I would like to know where the custom of praying in church came from. As I try and find it in the Bible, it says that we are not to pray publicly, but we are to go to our closets and pray in private. Can you help me with this?
You question is an excellent one. I think I can help you with scripture for public pray and also answer your question about the emphasis Christ made on praying in secret. Prayer is certainly changed according to who is praying and who is listening to the prayer. Though there seem to be many variations, I find it helpful to divide the kinds of prayer into three: private, public, and participatory or mutual. We will look at each kind of prayer.
The most important and the most earnest kind of prayer is that which is done privately. You mention the emphasis Christ made on secret prayer. In Matthew 6:6, Christ states, "But thou, when thou prayest, enter into thy closet, and when thou hast shut thy door, pray to thy Father which is in secret; and thy Father which seeth in secret shall reward thee openly." This certainly shows us the importance of private prayer.

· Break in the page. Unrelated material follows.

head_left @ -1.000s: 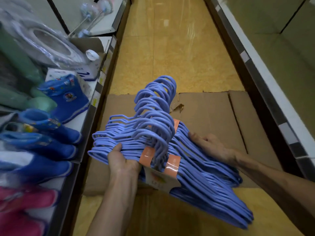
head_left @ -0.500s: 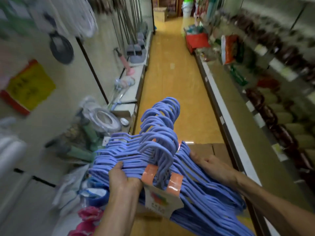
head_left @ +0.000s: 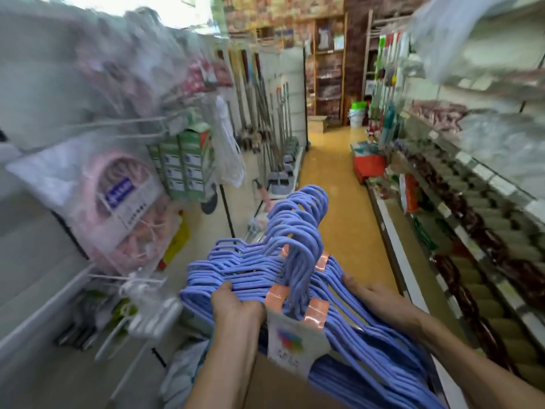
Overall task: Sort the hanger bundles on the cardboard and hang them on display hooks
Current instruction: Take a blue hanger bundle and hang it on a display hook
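A thick stack of blue hanger bundles (head_left: 259,273), bound with orange tape and a white paper label (head_left: 295,340), is held up in front of me. My left hand (head_left: 236,305) grips the stack's left shoulders from above. My right hand (head_left: 362,290) holds the right side, its fingers partly hidden behind the hangers. The hanger hooks (head_left: 303,214) stand upward at the stack's middle. A strip of brown cardboard (head_left: 274,385) shows below my arms. White wire display hooks (head_left: 124,278) jut out from the left wall panel, and another display hook (head_left: 118,122) sticks out higher up.
Pink packaged goods (head_left: 124,202) and green boxes (head_left: 182,160) hang on the left wall. Mops (head_left: 265,113) line the left further down. Shelves of packaged goods (head_left: 472,216) run along the right. A red crate (head_left: 368,163) stands by the yellow aisle floor (head_left: 333,202).
My view has swung up from the cardboard on the floor to the aisle and left wall. The hanger stack stays held in both hands and has risen with them.
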`<state>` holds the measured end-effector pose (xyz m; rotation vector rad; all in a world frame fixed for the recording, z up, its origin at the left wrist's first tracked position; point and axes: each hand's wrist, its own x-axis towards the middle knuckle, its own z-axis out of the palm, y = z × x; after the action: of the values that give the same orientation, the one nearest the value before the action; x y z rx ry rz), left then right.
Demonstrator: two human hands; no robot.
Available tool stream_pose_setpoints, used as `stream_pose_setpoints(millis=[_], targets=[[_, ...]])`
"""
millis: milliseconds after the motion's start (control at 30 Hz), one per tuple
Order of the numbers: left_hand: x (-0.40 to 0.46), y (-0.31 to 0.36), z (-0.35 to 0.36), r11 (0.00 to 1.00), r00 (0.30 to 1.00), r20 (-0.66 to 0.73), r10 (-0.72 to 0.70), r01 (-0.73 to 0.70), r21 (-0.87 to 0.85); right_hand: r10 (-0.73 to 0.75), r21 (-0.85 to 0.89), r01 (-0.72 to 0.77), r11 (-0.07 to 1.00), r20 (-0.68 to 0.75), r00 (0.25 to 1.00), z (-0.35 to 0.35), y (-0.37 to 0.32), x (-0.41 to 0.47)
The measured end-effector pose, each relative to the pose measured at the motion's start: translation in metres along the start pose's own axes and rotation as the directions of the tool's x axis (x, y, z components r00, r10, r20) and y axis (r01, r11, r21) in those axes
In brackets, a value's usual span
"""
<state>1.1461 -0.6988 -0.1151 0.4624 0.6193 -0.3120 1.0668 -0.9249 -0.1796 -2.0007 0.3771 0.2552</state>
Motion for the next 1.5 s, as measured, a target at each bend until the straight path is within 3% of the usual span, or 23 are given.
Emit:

However, Christ is also dealing with a particular practice of the Pharisees. They made a big show of praying so that everyone would know just how spiritual they were. They were proud and ostentatious in their prayers so that others would see them. That is, they took what should have been their private prayer life and made a public show of it so that others would be amazed at their spirituality. This is akin today to those who continually brag on how much time they spend in prayer. Christ was teaching us that our personal prayer life is not to be displayed in public. He was not teaching that there was never an occasion for public prayer.
Public prayer is common in the Old Testament. Solomon prayed at the dedication of the temple (1Kings 8:22-23). Elijah prayed publicly on Mt. Carmel (1Kings 17:36-37). Ezra prayed before "a very great congregation of men and women and children" (Ezra 10:1). If public prayer is not allowed in the New Testament, it is definitely a change in what God allows.
However, we continue to see public prayer practiced in the New Testament even after the teaching of Matthew 6:6. Christ prayed publicly before He raised Lazarus from the dead (John 11:41-42) as well as on other occasions. Paul kneeled and prayed with the Ephesian elders before he left them (Acts 20:36). And although we receive few clear statements about the order of worship in the early churches, an important piece of information is found in 1Corinthians 14:15-16, which states:
1Corinthians 14:15-16 What is it then? I will pray with the spirit, and I will pray with the understanding also: I will sing with the spirit, and I will sing with the understanding also. Else when thou shalt bless with the spirit, how shall he that occupieth the room of the unlearned say Amen at thy giving of thanks, seeing he understandeth not what thou sayest?
If you carefully read this passage, you will see that Paul stresses the importance of praying with understanding so that those who occupy the room of the unlearned can say Amen at the giving of thanks. This passage makes sense only in the context of public prayer. If no one is listening, then how could anyone say Amen? Other statements hint at the presence of public prayer in the early churches, but this one clearly shows that it was practiced.
One thing that might help you is to understand that the purposes of public prayer are a bit different from those of private prayer. In private prayer, we pour our heart out to God and tell Him all. We do not need to be concerned about sentence structure or form in any way. Just talk to God. However, in public prayer, we are leading (as we speak of someone "leading in prayer"); we are leading others to look on God. We are directing the attention of others to the Lord and helping them rely on Him at this time. Again, the sin of Matthew 6:6 was to make a public display of private prayer. It is not dealing with the proper use of public prayer (though public prayer can be misused as a display too).
This could also be called mutual prayer. It refers to times when more than one person participate in prayer together. In one sense, it is public. But instead of one person praying and others saying Amen to their prayers, it involves a group of people joining together in prayer. Yet, there seem to be varying degrees of this. On one end of the spectrum, Jesus took three of His disciples with Him to pray in the Garden of Gethsemane. After the disciples fell asleep, Christ scolded Peter, "What, could ye not watch with me one hour?" (Matthew 26:40). Jesus was going to pray a little distance from them, but they were to watch with Him in prayer. In a sense, they were to participate in His private prayer. On the other end, on one occasion the apostles lift up their voice to God with one accord (Acts 4:24-30). It is almost as if they prayed the same thing in unison.
However, there must have been many variations of this. In Acts 12:5, Peter was thrown into prison, "but prayer was made without ceasing of the church unto God for him." When he is released, he goes to the house of Mary the mother of John Mark, "where many were gathered together praying" (Acts 12:12). This is not private prayer, but neither is it many people listening to one person praying and saying Amen. I believe it was one of the keys of the power of the early churches.
There are other evidences of this participatory prayer in the New Testament. The early disciples met in the upper room and "continued with one accord in prayer and supplication" (Acts 1:14). Paul pleaded with the Romans, "that ye strive together with me in your prayers to God for me" (Romans 15:30). The Corinthians are expected to be "helping together by prayer for us" (2Corinthians 1:11). Taken together, it is certain that the early churches gathered together for mutual prayer in which all participated. We should be doing the same today.
In conclusion, prayer takes many forms. Our truest prayer is to be found in our private times with God. This prayer should be done in the closet and in secret. It is not for display. However, there are proper times for one person leading in public prayer and there are also proper times for God's people to prayer together. Each kind of prayer can find its God-given place in our service to Him.